Sure it is, it could've been a pillow with a picture of a pillow with a picture of an anime woman on it.


----------



## Flygon1 (Mar 12, 2010)

At least he has the pillow, and isn't going to stalk the character's voice actor.


----------



## Tyranitar freak (Mar 13, 2010)

Holy shit, I LOVE THIS. With men in Asia now marrying inanimate objects and computer programs, it increases my chances of ending up with a Japanese wife in 9 years!


----------



## Wargle (Mar 13, 2010)

I wonder what his 'wife' would do if she caught him sleeping with another pillow?


----------



## spaekle (Mar 13, 2010)

You know, I don't know anything about that character or the series she's in, but according to the Wiki article she's like 9 in the first series and 19 by the end of it. How old is she on the pillow? Is pillow-pedophilia possible?


----------



## Murkrow (Mar 13, 2010)

Brock said:


> I wonder what his 'wife' would do if she caught him sleeping with another pillow?

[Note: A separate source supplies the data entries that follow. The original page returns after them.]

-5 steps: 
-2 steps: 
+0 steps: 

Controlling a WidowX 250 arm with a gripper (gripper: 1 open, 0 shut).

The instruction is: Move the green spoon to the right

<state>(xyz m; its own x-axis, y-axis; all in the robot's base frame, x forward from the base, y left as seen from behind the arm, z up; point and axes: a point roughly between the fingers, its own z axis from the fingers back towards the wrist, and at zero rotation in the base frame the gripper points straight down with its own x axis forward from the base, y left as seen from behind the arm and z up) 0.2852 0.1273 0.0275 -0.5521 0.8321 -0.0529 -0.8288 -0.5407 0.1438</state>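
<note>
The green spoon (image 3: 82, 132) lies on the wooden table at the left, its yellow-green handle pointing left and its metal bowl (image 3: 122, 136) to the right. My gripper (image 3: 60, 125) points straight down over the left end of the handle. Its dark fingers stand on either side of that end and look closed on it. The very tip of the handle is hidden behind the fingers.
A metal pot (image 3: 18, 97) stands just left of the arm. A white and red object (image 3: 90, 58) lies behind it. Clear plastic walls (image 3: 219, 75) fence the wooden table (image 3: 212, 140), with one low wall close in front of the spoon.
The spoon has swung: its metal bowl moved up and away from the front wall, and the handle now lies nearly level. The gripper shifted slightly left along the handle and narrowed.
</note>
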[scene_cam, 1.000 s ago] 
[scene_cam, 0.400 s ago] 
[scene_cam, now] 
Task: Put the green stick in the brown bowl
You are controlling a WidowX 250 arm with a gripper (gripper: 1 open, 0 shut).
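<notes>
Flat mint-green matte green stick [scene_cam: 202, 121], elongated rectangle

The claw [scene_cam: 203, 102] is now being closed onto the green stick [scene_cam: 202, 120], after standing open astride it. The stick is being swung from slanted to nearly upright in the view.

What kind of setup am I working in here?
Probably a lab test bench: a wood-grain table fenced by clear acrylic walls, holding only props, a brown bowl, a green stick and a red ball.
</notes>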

She'd probably go soft on him.


----------



## goldenquagsire (Mar 13, 2010)

Weird fetish guy is weird, oh well. At least he's relatively harmless.



Tyranitar freak said:


> Holy shit, I LOVE THIS. With men in Asia now marrying inanimate objects and computer programs, it increases my chances of ending up with a Japanese wife in 9 years!


No matter what you may have learned from anime, Japanese women aren't docile subservient moeblobs. Neither will they be impressed by your hardcore otaku.

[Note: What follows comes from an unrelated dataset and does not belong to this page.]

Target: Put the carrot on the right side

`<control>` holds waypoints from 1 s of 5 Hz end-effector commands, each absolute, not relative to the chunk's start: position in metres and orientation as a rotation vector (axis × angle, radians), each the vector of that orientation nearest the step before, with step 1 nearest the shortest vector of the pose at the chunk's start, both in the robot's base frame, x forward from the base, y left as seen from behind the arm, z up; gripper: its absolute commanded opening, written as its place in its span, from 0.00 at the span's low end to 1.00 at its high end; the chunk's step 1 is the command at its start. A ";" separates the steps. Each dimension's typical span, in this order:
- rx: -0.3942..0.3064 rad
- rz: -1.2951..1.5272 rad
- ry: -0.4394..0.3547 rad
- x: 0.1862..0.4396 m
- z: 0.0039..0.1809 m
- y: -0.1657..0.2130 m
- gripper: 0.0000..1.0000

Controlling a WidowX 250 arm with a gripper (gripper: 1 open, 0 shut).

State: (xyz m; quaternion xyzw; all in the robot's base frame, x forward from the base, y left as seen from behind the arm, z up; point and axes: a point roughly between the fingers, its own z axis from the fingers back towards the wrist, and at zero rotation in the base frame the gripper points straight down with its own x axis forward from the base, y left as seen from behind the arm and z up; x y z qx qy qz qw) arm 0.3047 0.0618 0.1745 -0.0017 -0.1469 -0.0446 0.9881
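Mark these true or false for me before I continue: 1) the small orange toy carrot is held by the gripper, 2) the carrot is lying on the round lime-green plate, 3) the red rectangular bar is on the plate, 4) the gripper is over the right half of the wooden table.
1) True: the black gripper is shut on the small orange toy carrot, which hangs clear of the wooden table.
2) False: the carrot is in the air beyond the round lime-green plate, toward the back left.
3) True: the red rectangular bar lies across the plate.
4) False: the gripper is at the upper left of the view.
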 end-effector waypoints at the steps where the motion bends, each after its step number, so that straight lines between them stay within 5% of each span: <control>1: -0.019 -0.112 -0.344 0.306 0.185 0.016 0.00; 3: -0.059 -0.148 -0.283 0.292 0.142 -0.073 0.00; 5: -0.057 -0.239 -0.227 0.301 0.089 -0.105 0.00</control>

Also, if the one thing you want from a wife is a certain ethnicity, then you seriously need to sort out your priorities.



> This comes like a year after a guy married a DS game character. WHAT IS WRONG WITH ASIA??*
> 
> Discuss.
> 
> ...


You're an idiot.

Edit:


> She'd probably go soft on him.


Oh I see what you did there. :)


----------



## Music Dragon (Mar 13, 2010)

Are you sure it's not just a civil union?


----------



## spaekle (Mar 13, 2010)

Yeah, I'd really like to know about the legal implications of this 'marriage'. Not that I'm at all familiar with SK's marriage laws, but I find it really hard to believe that someone could get a legit marriage license for this. It could be that he just had a ceremony or something.


----------



## Mango (Mar 13, 2010)

Music Dragon said:


> Are you sure it's not just a civil union?


It's not his pillow wife, it's his pillow life partner.


----------



## shadow_lugia (Mar 25, 2010)

Brock said:


> I wonder what his 'wife' would do if she caught him sleeping with another pillow?


There'd be a pillow fight.


----------